What is expected:
Look through the data that follows and copy each line with the string "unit".

BEGIN Available records

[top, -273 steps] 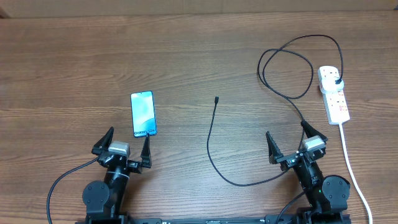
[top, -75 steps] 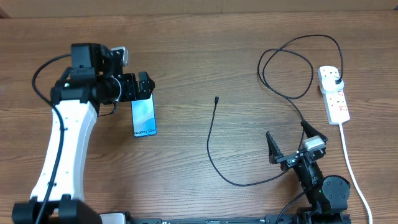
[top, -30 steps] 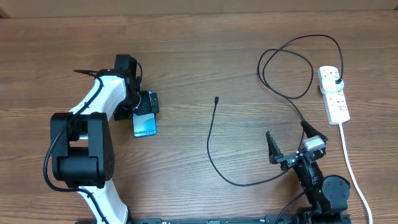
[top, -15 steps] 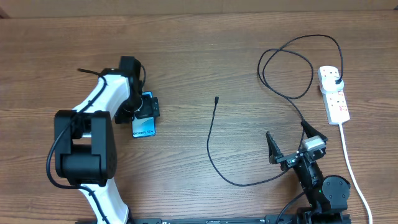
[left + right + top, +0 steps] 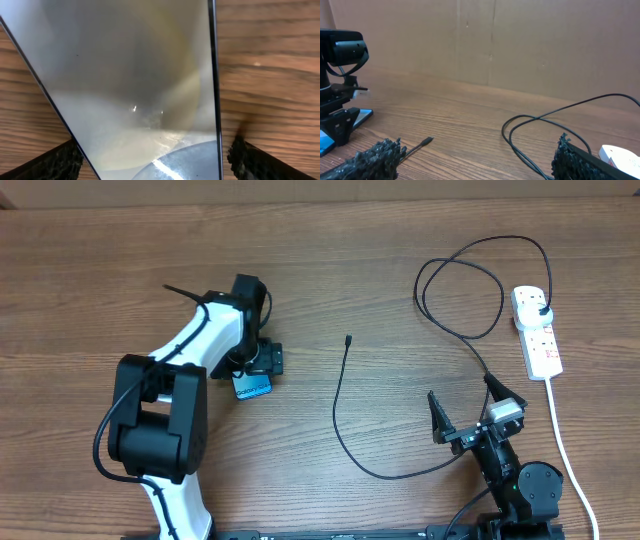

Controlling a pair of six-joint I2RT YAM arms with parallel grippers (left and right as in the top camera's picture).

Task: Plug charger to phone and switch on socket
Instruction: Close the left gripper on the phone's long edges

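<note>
Your left gripper [image 5: 255,366] is reached out over the wooden table [image 5: 100,280] and is pinching the phone [image 5: 254,387]. In the left wrist view the phone [image 5: 135,75] fills the space between the two black fingers [image 5: 55,162], and each finger sits right at one long side of it. From above, only a small blue end of the phone sticks out from under the gripper, on the side nearer the robot's base. The charger [image 5: 338,420] is a thin black cable that lies on the table to the right of your left gripper, not touching it. Its small plug tip [image 5: 348,339] is well apart from the phone. Your right gripper [image 5: 467,406] sits close to its base with its fingers spread wide and nothing between them. The cable runs just in front of this gripper, curls into a big loop ahead of it, and ends at a black plug [image 5: 541,311] stuck in the socket [image 5: 540,340]. The socket is ahead of your right gripper and a bit to its right. Its thick white cord [image 5: 570,450] runs back past the gripper's right side. In the right wrist view the plug tip [image 5: 426,141] lies ahead and to the left, and one white end of the socket [image 5: 620,155] shows low on the right.
</note>
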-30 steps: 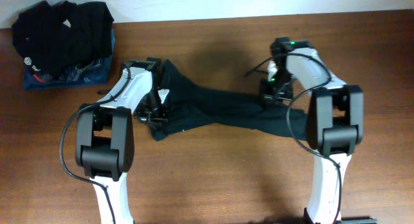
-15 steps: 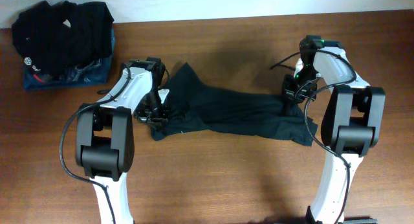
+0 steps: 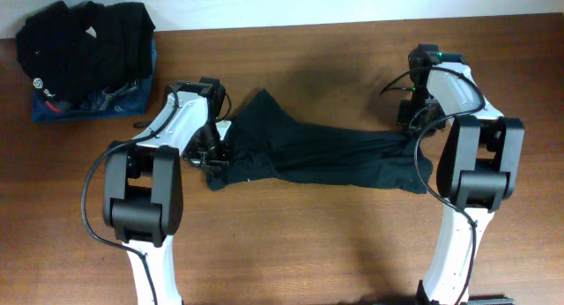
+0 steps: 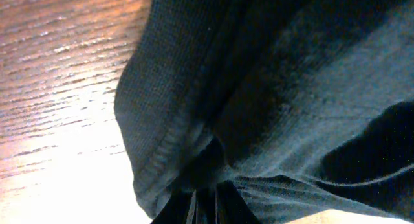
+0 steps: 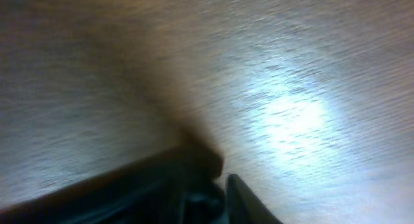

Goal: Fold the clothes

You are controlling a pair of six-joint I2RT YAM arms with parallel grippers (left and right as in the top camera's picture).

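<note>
Spreading step: clothes (image 3: pixel 326 155) lie stretched out across the table (image 3: pixel 308 243). Left gripper (image 4: pixel 206 201) pinches the left hem. Right gripper (image 3: pixel 412 111) hovers near the right end with no cloth in view; its jaw gap cannot be told. Next move: grasp an edge, then fold across.

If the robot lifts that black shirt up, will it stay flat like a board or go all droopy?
Probably droopy: the black shirt lies in soft wrinkles and bunches where the left gripper pinches it. It likely won't roll or tip, just sag and drag across the wooden table.
</note>
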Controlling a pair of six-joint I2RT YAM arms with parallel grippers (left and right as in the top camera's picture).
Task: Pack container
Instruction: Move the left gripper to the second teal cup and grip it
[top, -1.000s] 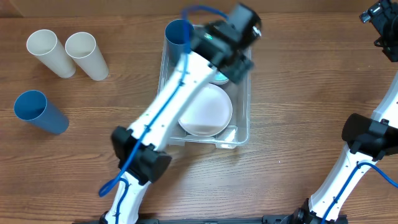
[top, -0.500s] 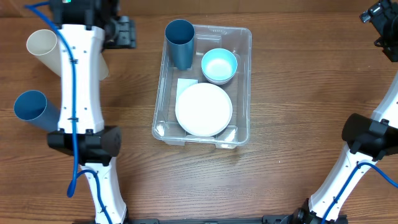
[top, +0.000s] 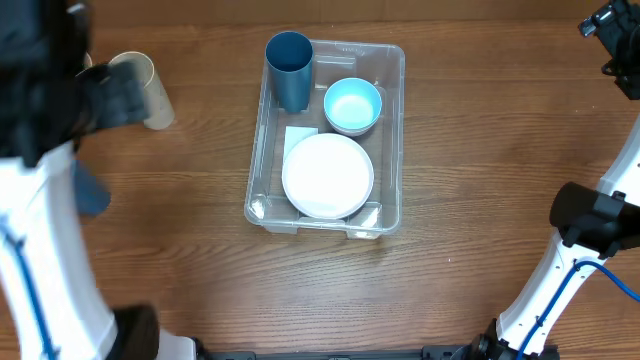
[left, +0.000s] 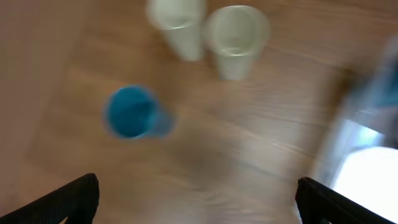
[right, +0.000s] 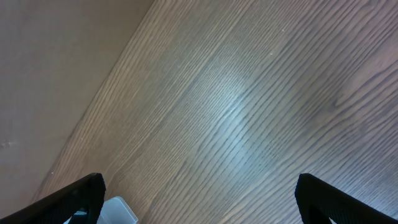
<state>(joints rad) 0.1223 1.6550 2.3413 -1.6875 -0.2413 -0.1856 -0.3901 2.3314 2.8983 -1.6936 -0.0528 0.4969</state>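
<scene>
Overhead faces straight down; left wrist view shares a cream cup (top: 148, 88).

Under my right pincer (right: 199, 202) the table (right: 249, 106) was brown wood grain, smooth, with a soft sheen where the light caught it. That pincer's fingers (right: 68, 199) looked matt black. Ahead of my left pincer (left: 198, 202), two cream cups (left: 237, 37) had a dull finish; plastic or paper, I could not tell. Off to its right, the container (top: 260, 150) was clear, glossy plastic with glints on its walls. It held a smooth white plate (top: 328, 176), a pale blue bowl (top: 353, 104) and a matt dark blue cup (top: 290, 68).
</scene>
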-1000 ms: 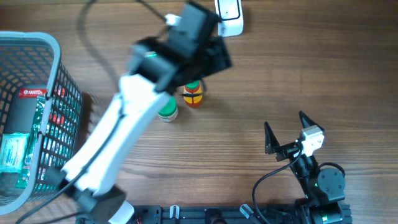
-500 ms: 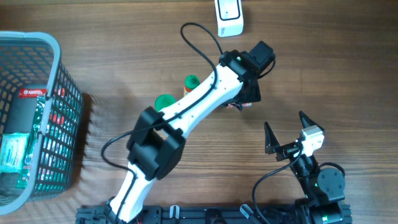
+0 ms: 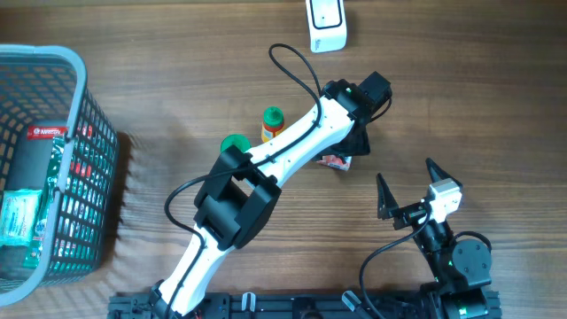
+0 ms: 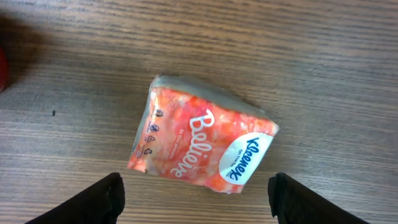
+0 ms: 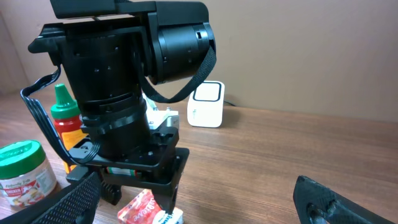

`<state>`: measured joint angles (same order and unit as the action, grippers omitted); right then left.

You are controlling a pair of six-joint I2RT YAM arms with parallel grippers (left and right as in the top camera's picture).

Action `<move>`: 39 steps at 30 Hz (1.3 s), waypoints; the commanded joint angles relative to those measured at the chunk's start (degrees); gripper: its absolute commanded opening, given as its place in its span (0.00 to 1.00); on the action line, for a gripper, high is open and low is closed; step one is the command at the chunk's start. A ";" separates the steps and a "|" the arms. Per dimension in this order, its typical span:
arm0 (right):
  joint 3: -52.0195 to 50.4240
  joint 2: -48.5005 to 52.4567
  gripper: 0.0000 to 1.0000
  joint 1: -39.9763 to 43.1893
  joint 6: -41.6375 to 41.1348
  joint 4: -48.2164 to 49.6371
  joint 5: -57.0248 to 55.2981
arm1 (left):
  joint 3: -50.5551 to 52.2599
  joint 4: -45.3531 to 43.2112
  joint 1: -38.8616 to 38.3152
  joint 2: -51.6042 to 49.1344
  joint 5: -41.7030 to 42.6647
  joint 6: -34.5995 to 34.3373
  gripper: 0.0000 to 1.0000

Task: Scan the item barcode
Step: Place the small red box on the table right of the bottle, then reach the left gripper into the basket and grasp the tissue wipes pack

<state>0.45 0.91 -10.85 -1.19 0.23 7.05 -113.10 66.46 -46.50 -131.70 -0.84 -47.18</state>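
Wooden table point(image 3: 469, 106): left arm point(image 3: 297, 149) overhangs tissue pack point(image 4: 202, 146); bottle point(image 3: 272, 125), jar point(image 3: 235, 145), scanner point(image 3: 326, 25) nearby.

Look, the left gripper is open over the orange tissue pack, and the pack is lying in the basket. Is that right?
Not quite. The tissue pack lies on the wooden table, not in the basket. The left wrist view shows this. The left gripper is indeed open over it.

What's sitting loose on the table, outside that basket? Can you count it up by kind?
Kleenex tissue pack: 1
green-capped sauce bottle: 1
green-lidded jar: 1
white scanner: 1
Total: 4
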 commanded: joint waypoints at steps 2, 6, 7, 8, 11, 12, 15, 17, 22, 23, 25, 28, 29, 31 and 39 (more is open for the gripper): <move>-0.13 -0.11 1.00 -0.22 0.09 0.15 0.42 | -3.08 2.78 0.59 2.71 -0.74 1.25 0.77; -0.13 -0.11 1.00 -0.22 0.09 0.13 0.42 | -10.71 7.80 1.90 7.10 -0.79 2.51 0.77; -0.13 -0.11 1.00 -0.22 0.09 0.15 0.42 | -14.01 9.18 2.67 9.49 -1.01 4.87 0.77; -0.13 -0.11 1.00 -0.22 0.09 0.15 0.42 | -15.02 9.68 2.97 10.49 -1.44 5.03 0.77; -0.13 -0.11 0.99 -0.22 0.07 0.15 0.42 | -17.73 11.61 4.81 16.37 -6.71 5.03 0.79; -0.13 -0.11 1.00 -0.22 0.11 0.15 0.42 | -17.79 11.91 5.42 18.23 -8.26 5.03 0.79; -0.13 -0.11 1.00 -0.22 0.11 0.15 0.42 | -17.79 14.27 8.37 25.73 -14.91 5.01 0.79; -0.11 -0.11 1.00 -0.22 0.09 0.15 0.42 | -17.79 15.72 11.13 30.64 -19.67 5.01 0.80; -0.11 -0.11 1.00 -0.22 0.09 0.15 0.42 | -17.79 19.21 20.00 39.06 -28.28 5.01 0.85; -0.13 -0.11 1.00 -0.22 0.09 0.15 0.42 | -17.79 20.11 22.64 40.28 -29.09 4.98 0.85; -0.13 -0.11 1.00 -0.22 0.09 0.15 0.42 | -17.79 22.14 29.40 42.32 -29.49 4.74 0.86; -0.11 -0.11 1.00 -0.22 0.09 0.15 0.42 | -17.79 25.64 40.94 43.87 -29.44 1.31 0.88; -0.13 -0.11 0.99 -0.22 0.09 0.15 0.42 | -17.79 27.10 45.22 43.98 -29.33 -1.03 0.89; -0.13 -0.11 1.00 -0.22 0.11 0.13 0.42 | -17.42 30.05 55.91 43.93 -26.51 -5.14 0.91; -0.13 -0.11 1.00 -0.22 0.11 0.15 0.42 | -8.63 29.64 82.05 43.56 -16.81 -6.05 0.95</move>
<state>0.45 0.91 -10.85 -1.19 0.23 7.05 -126.08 96.31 29.04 -88.16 -21.82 -51.42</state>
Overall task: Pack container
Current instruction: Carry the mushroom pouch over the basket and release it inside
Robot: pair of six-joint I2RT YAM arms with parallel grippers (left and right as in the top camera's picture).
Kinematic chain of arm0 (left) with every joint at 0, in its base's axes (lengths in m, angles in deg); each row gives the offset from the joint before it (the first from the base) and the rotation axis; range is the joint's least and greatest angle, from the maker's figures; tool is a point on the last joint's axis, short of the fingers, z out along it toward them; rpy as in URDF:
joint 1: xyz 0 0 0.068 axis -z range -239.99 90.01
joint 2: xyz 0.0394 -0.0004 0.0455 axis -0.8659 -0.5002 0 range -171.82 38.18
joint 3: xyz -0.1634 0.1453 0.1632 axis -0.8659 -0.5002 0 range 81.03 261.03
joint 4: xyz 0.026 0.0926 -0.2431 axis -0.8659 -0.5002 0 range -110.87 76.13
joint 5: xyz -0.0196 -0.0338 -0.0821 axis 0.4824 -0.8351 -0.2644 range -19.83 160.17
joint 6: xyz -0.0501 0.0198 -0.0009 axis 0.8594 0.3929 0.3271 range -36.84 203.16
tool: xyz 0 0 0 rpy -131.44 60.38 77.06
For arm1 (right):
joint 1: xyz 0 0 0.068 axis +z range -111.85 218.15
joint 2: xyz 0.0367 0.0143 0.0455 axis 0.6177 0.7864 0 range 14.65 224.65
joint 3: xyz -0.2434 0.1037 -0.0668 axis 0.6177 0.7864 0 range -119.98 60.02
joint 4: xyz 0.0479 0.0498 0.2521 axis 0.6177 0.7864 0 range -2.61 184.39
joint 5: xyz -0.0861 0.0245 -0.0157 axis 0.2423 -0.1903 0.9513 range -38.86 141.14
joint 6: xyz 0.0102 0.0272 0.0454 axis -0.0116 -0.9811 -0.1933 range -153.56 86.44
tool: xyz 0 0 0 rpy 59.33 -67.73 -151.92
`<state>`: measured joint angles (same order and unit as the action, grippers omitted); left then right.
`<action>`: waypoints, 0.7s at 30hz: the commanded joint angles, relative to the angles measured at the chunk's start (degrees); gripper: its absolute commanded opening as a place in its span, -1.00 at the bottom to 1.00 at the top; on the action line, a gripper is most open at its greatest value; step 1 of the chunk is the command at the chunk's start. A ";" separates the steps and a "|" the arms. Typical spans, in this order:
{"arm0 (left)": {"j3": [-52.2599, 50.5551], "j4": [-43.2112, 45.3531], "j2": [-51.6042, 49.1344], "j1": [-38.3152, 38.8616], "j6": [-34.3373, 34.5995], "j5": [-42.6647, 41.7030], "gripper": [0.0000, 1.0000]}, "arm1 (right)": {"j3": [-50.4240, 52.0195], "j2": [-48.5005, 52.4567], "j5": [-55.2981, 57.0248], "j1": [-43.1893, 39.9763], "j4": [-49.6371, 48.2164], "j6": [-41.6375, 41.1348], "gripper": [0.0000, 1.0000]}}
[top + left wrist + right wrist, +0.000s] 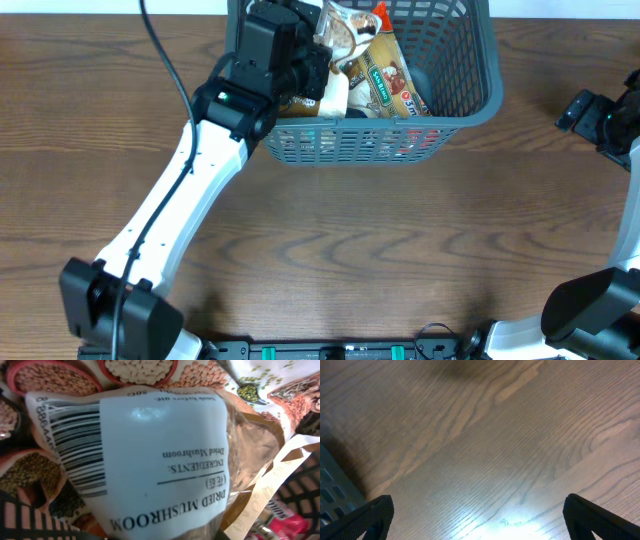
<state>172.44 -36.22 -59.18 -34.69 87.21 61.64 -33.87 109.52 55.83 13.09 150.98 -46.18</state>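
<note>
Food packets (385, 75) crowd the slotted grey-blue container (350, 145) at the bench's (350, 250) far edge. The left pincer (325, 75) pinches a dried mushroom packet (160, 460) over them. The right pincer (480, 515) is spread wide.

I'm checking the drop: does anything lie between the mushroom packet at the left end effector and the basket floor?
Yes: a bean-printed packet lies right under the dried mushroom packet, inside the container.
</note>
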 commanded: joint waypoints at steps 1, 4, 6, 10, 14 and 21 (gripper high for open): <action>0.85 -0.76 -1.51 0.17 -0.59 0.68 -0.89 | 0.04 -0.24 0.20 -0.04 0.07 -0.63 0.98; 0.85 -1.73 -2.95 0.17 -0.57 0.68 -0.89 | 0.04 -0.24 0.20 -0.02 0.07 -0.63 0.98; 0.85 -2.03 -3.69 0.17 -0.59 0.68 -0.88 | 0.04 -0.24 0.20 -0.02 0.07 -0.63 0.99; 0.85 -2.05 -5.16 0.17 -0.59 0.70 -0.89 | 0.04 -0.24 0.20 -0.02 0.07 -0.63 0.99; 0.85 -3.06 -6.34 0.17 -0.61 0.70 -0.89 | 0.04 -0.24 0.20 -0.02 0.07 -0.63 0.98; 0.74 -4.92 -7.28 0.17 -1.05 0.70 -0.88 | 0.04 -0.24 0.22 -0.02 0.07 -0.63 0.99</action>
<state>172.44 -40.79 -65.94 -34.69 87.19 61.66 -33.87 109.52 55.81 13.09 150.98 -46.18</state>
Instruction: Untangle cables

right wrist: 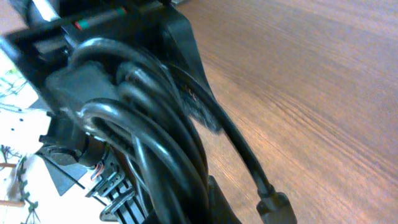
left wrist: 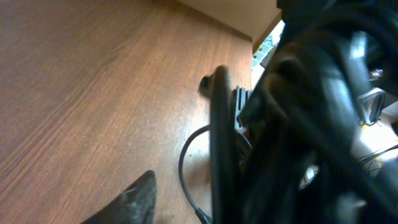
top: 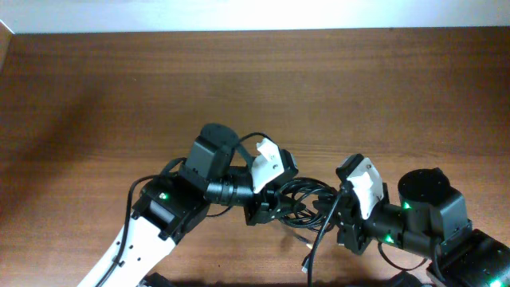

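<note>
Overhead, the cables [top: 307,194] lie in a tangled bundle on the surface [top: 119,96] between the arms. The left gripper [top: 273,207] and right gripper [top: 341,217] meet it from opposite sides. Cords hide both sets of jaws, so I cannot tell their state.

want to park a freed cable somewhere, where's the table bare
Bare: the whole far half of the table, plus the stretch left of the left arm. Crowded: the near middle, where the cables sit between it and the right arm.
</note>
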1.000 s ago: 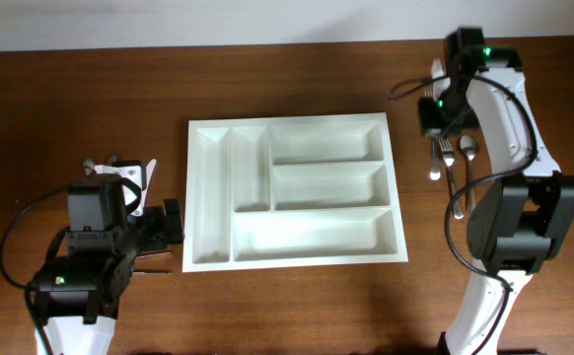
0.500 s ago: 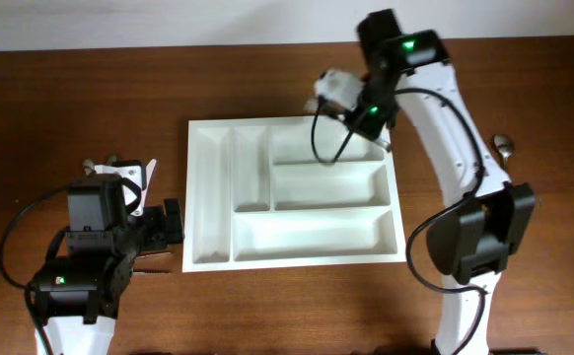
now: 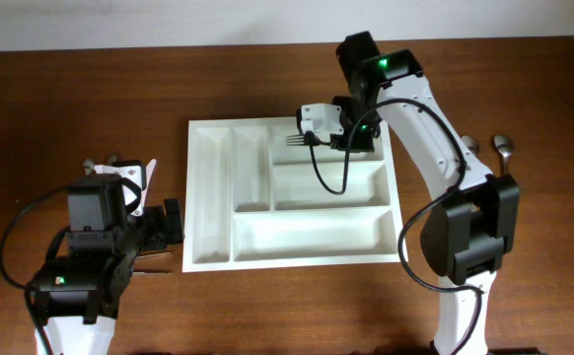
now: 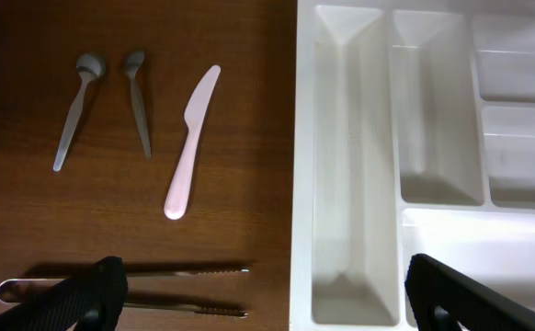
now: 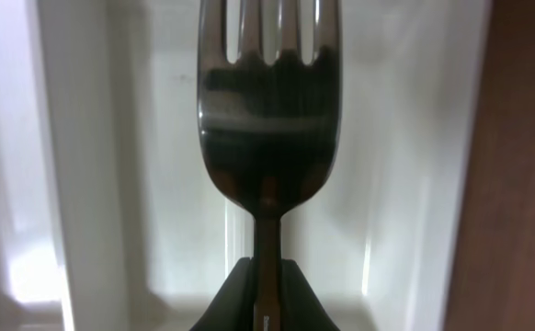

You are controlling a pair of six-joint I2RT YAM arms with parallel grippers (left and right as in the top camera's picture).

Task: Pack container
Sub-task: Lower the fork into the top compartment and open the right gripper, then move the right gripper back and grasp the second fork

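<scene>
Right hand (image 5: pixel 259 296) is moving from the desk (image 3: pixel 267 306) side to over the container (image 3: pixel 297 259) | I am seeing it pinching a fork (image 5: pixel 267 119) | left hand (image 3: pixel 172 225) is hovering spread.

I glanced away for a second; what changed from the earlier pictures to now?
The right gripper swung left from the table's right side to over the far wide compartment of the container, holding a fork. The left gripper and container stayed put.
</scene>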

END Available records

Reply to the task:
`<state>`: measured joint angles (same order and unit as the action, grippers omitted); right then left.
`<state>`: measured joint angles (same order and unit as the action, grippers omitted); left then right.

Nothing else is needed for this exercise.